Ask HN: How do you get first 10 customers?

7 jcofai 10 7/12/2025, 7:41:25 PM
Building is super cheap now but standing out among all AI noise has become so hard. I am seeing barely any response to my email and LinkedIn messages. These are not generic messages. They are personalized.

I am hearing similar stories from people I know. May be it is my network bias. I am building following on LinkedIn but I honestly hate it. I hate the facade of putting of expert hat and writing in stupid one sentence per line style.

The bar for customer acquisition is so high right now.

What can I do to get first 10 customers?

Please suggest for someone who don’t have much of a network.

Comments (10)

muzani · 5h ago
Getting your sales channel right is its own part of the work. LinkedIn is not the only platform. You can sell office SaaS on TikTok too. There's the ad platforms. There's funky stuff like Tumblr and Pinterest. Discord, Facebook groups, etc. Try tools like Blotato which lets you build a following in multiple platforms.

PMF isn't getting to 10 customers - you simply don't have it right now. That doesn't mean the product needs a change, it could mean you're targeting the wrong market. Or you could be selling the wrong part of your product.

You should absolutely not rely on network too, and it's one of the more inefficient ways to market.

mips_avatar · 6h ago
Not sure what your audience is but have you tried actually trying to sell to these people in person? I think the vulnerability of it is exactly why people respond to it more.
codingdave · 10h ago
Where did you find the first 10 people you talked to when making sure you were building a product people want in the first place? Call them back. Have them try it. If they like it, tell them to tell other people.
jcofai · 10h ago
I never had 10 customers . Hence, the question.

One or two people who paid I had are looking for agency type solution and can't provide substantial feedback.

wild_egg · 6h ago
I think the point they were trying to make is that all of this is much easier if you get customers before you start building anything. Then you know you're actually building something that people will pay for instead of possibly just wasting time on something no one wants.
vinibrito · 9h ago
"have much of a network." There is your answer, basically walking up to them and talking to them.
jcofai · 9h ago
This looks naive but where do I approach them to build the network?
mortsmel · 6h ago
My experience: I've had a service called HRM.monster, the domain is up for renewal on the 19th of this month, and am thinking on letting it lapse, for a name change - it is off a product called HRMgo, I have had 0 users since the purchase a year ago, and spent $750 for it from a Flippa ad thinking I hit the money spot. Eventually ended up finding out that the software was $69 package download and not custom built, as the main website led me to believe. I tried to build relationships with various people to gain their trust in providing services to them for a bridge to their clientele (not compete, but add additional support services), a win win with the company and their clientele. No one wanted to talk with me. I heard comments later-on that said I wasn't made for being in the business. It's brutal.

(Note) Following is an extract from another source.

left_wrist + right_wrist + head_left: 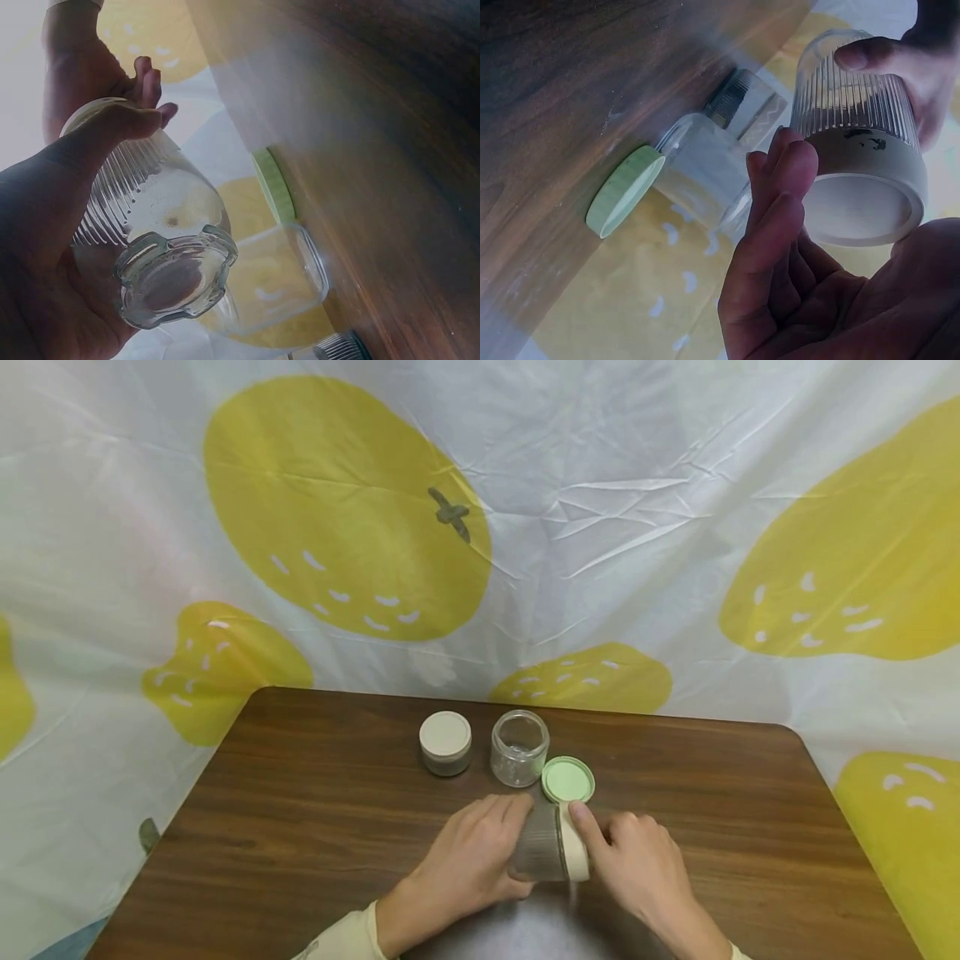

While my experience may be different than yours, there are other factors at play in with God having something todo with it. There is no greater thing than word of mouth, and the house is the answer.

I been trying for over a year and too chose to use email as letting clients know I existed, I didn't get anything in return.

I would try talking to influencers who you think would benefit by a simple DM or email; you might want to look into LinkedIn's higher tiered contact searching for better contact specific to your demographic, and services such as audience lab if you have the ability of spending $500/mo you can get a few contact lists that have an excess of 300k+ lines of info w/ various other relevant data that you could also sell additional services to.

There's also building relationships through advertising on Facebook, Google, etc., there's also vibe.co, and caasie.co... budget minded services for getting your name and caasie allows targeting specific towards your industry through video ads... where as vibe puts you on billboards.

While I don't have all the answers, having something different than the crowd is also a sell, like creating a service and building that need that answers a problem you deal with at work problem; something that you could turn into a serivce, and that also is viable for other people en masse.

It is really an inundation of services out there as you've stated. The early ones caught on, had fewer people contacting them.

The ones with financial backing win, because of the marketing factor, and the NEED building for the product. The best thing is to think of a project that women need, as they're the hard core consumer. I can't think of buying myself anything except food in the last 10 years, the occasional new pair of shoes, and slacks/shirt. I've used the same computer for the last 10 years, and its virtually my life rn...

It's best to join a chamber and sell your services to on what you can do vs your product, you sound pretty sound in the AI generated apps, so you've got that going for you, just need ideas, keep building until someone finds a need for your services, you could essentially steal someones idea, unless you end up getting requested to sign an NDA with said person if you went through the chamber.

Sounds like you got a people problem though ;-)

bell-cot · 12h ago
Customers in what space? Enterprise bears minimal resemblance to Pre-K Education, which bears minimal resemblance to Small Business, which bears minimal resemblance to ...
jcofai · 10h ago
Customers in SaaS for video marketing. Primarily targeted towards tech companies.